Show the real side of women

The media has failed women. As children, the first playthings given to us are dolls with unrealistic body proportions. As teens, we see advertisements for beauty campaigns that use Photoshopped models. As adults, we see fewer television shows, commercials or films with strong female leads, and more with women playing over-sexualized supportive roles.

I’ve seen the Carl’s Jr. commercials, and no woman washes a car like that.

These images are targeted to girls at an early developmental age, and have helped raise a generation of women who believe success is not based on mind or ability, but on an over-sexualized standard of beauty.

The Representation Project, a non-profit advocacy group that fights to educate society and stop sexism in the media, reports that according to the NY Daily News, American teens spend 31 hours a week watching T.V., 17 listening to music, 3 hours a watching movies and 10 hours online.

This averages out to about 10 hours a day of media consumption. During this time girls between the ages of 11 and 14 see an average of 500 ads a day.

When those girls grow up, they will spend between $12,000 and $15,000 a year on beauty products and salon services. That’s more than my upcoming Sacramento State University tuition for the 2014-2015 school year.

Instead of giving tips to teens and young women on ways to boost their grade point average or how to become leaders in their communities, they fill pages with fashion tips, beauty secrets and fad workouts.

Studies done by the South Carolina Department of Mental Health show that as a result of magazine beauty ads geared toward teens and women, 53 percent of 13-year-old girls are unhappy with their bodies, a statistic that increases to 78 percent by the age of 17.

The same study concluded there is a connection between negative feelings women have of themselves as they grow up in the age of beauty ads and the 65 percent of U.S. women and girls who report having eating disorders.

To stop dangerous gender stereotypes in the media we have to demand women be represented fairly. Women make up 51 percent of today’s population, yet only two of our Supreme Court Justices are female.

Nancy Pelosi rose higher in political office than any other women in history becoming the first women Speaker of the House and, according to the Washington Post, “Pelosi in the view of many scholars consolidated more power during the first half of the Obama administration, and wielded it more effectively than any speaker in modern history.”

Yet Pelosi never made it on the cover of any nationally recognized news publication during that time.
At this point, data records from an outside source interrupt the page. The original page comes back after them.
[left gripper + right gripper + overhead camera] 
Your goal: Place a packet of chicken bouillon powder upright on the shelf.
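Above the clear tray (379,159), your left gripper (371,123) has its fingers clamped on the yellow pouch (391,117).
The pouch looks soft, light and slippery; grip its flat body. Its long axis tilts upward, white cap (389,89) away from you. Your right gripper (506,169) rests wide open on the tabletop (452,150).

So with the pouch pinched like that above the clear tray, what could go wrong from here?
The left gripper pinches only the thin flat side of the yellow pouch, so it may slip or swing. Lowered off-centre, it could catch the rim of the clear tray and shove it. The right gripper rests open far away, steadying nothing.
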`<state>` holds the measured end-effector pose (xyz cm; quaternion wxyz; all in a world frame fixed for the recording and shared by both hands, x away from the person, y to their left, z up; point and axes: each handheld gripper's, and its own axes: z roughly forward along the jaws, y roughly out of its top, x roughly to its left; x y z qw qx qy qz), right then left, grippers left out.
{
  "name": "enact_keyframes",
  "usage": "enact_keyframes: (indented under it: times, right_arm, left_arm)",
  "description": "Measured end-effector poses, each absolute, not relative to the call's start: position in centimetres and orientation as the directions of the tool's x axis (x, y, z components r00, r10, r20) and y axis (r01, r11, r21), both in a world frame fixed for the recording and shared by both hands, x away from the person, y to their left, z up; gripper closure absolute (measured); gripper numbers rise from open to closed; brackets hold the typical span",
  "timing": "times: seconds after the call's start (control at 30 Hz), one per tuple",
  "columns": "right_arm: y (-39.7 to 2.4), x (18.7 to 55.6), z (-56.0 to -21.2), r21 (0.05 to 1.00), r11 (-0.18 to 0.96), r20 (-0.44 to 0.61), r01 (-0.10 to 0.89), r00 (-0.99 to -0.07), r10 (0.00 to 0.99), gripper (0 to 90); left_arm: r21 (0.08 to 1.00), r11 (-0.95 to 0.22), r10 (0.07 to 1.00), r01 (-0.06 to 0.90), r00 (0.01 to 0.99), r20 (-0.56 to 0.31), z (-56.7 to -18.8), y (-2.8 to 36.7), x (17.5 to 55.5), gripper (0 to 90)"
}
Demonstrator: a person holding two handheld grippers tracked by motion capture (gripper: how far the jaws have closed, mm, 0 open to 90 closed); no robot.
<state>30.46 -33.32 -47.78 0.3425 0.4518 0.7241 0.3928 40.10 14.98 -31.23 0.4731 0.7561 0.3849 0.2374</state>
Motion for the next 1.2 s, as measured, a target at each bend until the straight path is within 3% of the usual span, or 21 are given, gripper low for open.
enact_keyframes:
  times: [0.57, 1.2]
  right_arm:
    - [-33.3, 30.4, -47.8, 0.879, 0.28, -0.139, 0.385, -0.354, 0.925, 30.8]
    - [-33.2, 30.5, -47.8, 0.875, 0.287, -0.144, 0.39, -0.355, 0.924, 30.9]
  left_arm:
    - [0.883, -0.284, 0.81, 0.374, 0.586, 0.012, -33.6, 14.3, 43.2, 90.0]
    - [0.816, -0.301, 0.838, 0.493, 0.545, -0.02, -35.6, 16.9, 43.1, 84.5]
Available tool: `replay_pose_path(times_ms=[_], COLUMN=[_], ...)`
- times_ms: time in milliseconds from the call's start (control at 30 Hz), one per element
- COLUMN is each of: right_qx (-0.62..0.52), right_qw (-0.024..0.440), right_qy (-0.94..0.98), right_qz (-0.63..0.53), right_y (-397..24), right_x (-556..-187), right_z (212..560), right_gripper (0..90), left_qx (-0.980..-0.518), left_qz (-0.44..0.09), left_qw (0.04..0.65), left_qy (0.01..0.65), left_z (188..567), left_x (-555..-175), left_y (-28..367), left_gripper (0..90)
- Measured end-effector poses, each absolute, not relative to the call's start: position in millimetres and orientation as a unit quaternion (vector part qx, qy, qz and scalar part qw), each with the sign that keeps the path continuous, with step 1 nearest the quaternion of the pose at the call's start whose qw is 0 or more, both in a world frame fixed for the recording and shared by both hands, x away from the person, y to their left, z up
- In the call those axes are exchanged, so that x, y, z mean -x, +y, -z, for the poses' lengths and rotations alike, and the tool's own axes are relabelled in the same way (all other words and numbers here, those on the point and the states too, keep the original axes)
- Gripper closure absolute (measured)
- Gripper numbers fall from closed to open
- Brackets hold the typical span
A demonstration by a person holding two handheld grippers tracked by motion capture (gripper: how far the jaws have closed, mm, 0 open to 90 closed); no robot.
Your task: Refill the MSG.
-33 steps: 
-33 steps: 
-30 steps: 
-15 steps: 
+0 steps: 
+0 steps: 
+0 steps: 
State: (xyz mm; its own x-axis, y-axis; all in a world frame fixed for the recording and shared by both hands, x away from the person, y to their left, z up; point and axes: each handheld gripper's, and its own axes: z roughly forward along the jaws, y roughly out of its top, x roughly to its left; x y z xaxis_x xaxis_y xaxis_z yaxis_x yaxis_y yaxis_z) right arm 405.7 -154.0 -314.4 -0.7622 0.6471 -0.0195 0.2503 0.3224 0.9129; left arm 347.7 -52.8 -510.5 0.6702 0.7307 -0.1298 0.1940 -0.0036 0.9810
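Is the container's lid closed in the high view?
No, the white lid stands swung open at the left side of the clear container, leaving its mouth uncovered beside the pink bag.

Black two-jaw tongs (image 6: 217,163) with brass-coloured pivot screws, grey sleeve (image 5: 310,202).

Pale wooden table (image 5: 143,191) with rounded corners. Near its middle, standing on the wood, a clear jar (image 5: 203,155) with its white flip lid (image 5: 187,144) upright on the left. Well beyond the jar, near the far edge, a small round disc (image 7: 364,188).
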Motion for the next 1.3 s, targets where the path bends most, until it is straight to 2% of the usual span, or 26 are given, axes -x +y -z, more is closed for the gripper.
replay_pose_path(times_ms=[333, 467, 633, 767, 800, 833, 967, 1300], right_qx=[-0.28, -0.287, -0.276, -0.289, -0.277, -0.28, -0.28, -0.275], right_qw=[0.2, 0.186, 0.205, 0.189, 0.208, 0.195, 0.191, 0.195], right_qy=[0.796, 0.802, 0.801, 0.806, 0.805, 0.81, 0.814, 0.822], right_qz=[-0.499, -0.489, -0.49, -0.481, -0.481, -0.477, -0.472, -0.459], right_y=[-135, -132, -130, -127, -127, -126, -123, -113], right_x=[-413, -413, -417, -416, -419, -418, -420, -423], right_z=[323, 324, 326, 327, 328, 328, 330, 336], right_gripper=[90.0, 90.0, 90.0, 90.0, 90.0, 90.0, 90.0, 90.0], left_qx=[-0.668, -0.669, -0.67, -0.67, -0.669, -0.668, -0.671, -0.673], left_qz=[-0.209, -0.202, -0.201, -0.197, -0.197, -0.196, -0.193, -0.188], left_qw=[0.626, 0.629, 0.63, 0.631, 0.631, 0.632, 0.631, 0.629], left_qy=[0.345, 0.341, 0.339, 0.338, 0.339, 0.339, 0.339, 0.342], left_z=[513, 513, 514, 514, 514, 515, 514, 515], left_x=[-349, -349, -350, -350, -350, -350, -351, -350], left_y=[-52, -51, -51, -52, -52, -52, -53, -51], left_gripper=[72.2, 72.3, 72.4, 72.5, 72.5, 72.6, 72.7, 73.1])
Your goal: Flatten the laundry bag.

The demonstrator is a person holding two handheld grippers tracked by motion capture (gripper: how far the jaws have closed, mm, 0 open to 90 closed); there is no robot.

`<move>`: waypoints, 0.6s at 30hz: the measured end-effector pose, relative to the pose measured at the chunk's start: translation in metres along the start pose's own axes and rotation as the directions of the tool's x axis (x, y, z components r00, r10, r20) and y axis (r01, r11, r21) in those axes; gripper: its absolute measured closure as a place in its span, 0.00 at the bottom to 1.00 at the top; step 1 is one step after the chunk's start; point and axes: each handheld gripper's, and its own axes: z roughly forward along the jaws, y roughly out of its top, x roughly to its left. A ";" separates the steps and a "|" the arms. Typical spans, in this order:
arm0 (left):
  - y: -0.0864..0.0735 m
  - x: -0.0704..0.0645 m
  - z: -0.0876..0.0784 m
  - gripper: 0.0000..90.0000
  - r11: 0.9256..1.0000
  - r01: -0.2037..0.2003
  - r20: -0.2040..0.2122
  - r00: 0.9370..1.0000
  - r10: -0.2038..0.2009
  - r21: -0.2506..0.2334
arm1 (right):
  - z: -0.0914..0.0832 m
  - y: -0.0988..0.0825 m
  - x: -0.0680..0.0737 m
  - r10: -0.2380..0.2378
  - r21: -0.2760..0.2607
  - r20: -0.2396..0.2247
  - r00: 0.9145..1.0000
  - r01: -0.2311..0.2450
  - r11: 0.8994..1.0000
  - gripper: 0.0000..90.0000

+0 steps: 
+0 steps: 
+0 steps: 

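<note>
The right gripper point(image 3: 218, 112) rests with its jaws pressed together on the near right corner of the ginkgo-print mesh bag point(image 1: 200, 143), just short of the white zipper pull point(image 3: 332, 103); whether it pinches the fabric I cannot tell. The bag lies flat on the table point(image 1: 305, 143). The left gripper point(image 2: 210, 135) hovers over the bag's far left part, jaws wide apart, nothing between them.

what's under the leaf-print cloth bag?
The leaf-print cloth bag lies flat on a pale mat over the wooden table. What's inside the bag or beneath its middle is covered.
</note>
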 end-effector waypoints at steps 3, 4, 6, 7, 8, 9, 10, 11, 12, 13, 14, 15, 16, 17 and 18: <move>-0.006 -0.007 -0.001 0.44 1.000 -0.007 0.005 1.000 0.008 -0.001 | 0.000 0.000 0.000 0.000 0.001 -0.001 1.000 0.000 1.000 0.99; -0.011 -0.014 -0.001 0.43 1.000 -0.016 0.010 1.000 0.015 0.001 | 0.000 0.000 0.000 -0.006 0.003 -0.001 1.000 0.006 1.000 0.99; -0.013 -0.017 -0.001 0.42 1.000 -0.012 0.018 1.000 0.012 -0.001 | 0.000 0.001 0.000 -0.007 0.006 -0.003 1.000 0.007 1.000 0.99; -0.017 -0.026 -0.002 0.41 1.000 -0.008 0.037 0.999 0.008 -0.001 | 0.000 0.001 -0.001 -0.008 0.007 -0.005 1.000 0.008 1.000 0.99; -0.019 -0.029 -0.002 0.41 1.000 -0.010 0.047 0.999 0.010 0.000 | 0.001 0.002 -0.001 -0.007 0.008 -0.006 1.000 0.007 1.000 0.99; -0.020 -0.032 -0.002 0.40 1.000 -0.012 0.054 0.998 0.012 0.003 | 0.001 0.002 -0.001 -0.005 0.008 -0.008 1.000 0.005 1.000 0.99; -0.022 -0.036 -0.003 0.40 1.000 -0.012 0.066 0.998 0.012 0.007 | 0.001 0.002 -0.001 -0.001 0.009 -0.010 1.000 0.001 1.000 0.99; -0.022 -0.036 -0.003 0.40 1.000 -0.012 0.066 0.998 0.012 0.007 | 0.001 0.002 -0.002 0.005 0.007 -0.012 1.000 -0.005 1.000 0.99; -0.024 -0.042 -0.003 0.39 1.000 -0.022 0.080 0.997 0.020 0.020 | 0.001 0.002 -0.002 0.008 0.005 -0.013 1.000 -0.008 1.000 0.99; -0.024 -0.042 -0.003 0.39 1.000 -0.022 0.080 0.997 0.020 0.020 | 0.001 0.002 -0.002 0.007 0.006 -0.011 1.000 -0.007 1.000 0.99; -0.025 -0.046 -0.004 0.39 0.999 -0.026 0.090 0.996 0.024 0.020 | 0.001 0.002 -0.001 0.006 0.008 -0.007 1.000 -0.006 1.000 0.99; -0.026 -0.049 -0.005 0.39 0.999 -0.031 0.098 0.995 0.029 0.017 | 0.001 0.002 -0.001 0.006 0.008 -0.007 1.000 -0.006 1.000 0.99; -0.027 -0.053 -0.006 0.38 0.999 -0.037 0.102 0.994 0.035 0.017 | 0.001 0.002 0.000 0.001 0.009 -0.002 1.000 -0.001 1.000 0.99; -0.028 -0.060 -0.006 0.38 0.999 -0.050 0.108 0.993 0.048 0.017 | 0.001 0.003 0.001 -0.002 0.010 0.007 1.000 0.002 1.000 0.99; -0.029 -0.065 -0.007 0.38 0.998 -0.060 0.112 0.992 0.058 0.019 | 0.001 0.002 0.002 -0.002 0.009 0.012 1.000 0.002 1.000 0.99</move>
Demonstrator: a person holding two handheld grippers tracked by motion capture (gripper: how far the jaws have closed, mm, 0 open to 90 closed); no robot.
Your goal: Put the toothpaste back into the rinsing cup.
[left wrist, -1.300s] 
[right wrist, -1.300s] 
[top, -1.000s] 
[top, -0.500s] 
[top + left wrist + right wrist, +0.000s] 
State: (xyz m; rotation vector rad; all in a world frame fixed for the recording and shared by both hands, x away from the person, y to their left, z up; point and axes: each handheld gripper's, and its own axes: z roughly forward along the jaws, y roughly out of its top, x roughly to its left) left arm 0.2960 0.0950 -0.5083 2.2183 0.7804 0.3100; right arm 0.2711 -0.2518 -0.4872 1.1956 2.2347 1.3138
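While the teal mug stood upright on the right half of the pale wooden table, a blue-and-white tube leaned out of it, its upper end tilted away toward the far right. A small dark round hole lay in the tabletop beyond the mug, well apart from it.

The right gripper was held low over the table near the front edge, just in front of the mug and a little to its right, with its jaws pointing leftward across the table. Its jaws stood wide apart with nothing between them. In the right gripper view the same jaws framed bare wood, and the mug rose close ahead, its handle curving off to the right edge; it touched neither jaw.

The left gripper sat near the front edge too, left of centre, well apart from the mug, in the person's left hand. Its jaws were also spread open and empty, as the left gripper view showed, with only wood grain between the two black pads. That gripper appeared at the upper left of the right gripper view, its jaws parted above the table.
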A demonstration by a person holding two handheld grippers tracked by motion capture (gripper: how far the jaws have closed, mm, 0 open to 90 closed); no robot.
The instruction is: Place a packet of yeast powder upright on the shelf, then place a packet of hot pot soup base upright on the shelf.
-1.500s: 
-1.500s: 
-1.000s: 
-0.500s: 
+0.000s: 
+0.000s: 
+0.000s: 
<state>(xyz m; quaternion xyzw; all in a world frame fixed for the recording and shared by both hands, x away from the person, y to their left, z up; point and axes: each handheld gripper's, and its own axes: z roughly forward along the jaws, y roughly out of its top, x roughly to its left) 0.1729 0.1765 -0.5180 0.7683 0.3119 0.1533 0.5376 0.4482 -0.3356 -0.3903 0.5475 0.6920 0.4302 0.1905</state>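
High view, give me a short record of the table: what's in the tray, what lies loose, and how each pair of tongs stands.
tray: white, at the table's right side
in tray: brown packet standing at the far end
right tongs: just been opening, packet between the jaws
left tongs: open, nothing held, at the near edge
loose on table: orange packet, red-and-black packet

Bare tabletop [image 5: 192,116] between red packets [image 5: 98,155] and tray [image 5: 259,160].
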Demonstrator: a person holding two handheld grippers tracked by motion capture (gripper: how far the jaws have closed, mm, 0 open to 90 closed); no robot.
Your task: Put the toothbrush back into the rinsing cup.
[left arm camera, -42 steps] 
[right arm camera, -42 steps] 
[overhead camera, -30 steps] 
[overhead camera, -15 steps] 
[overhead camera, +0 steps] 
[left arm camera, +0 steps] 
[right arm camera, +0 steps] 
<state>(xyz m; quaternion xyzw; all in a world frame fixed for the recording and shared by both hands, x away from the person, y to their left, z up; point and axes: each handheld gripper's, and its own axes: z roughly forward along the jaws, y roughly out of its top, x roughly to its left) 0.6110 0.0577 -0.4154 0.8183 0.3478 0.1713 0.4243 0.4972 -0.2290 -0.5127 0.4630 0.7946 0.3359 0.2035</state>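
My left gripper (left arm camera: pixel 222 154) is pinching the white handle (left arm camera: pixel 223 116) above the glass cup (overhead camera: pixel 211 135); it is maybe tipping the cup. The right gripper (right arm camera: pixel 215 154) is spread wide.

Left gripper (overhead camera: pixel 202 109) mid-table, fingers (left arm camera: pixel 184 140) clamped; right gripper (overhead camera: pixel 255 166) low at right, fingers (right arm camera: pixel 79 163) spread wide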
However, John Boehner’s image graced the covers of Newsweek and Time before he was even given the gavel.

No wonder women spend more money on beauty products than education. How can they see themselves as valuable when society puts them into a structured box?

Take action against sexism in the media. Join The Representation Project’s online campaign #notbuyingit to bring attention to gender discrimination. Whenever you see an ad, movie, or product that uses sexism or objectifies women, share the link with #notbuyingit.

sNike, H&M and Marc Jacobs have  pulled ads that have been boycotted by #notbuyingit. GoDaddy fired their ad agency to “rethink our historically sexist style of advertising.”

Both men and women need to demand fair portrayal. We need to break out of the box and take a stand against sexism in the media and start celebrating women for who they are instead of limiting them to an advertised idea of beauty.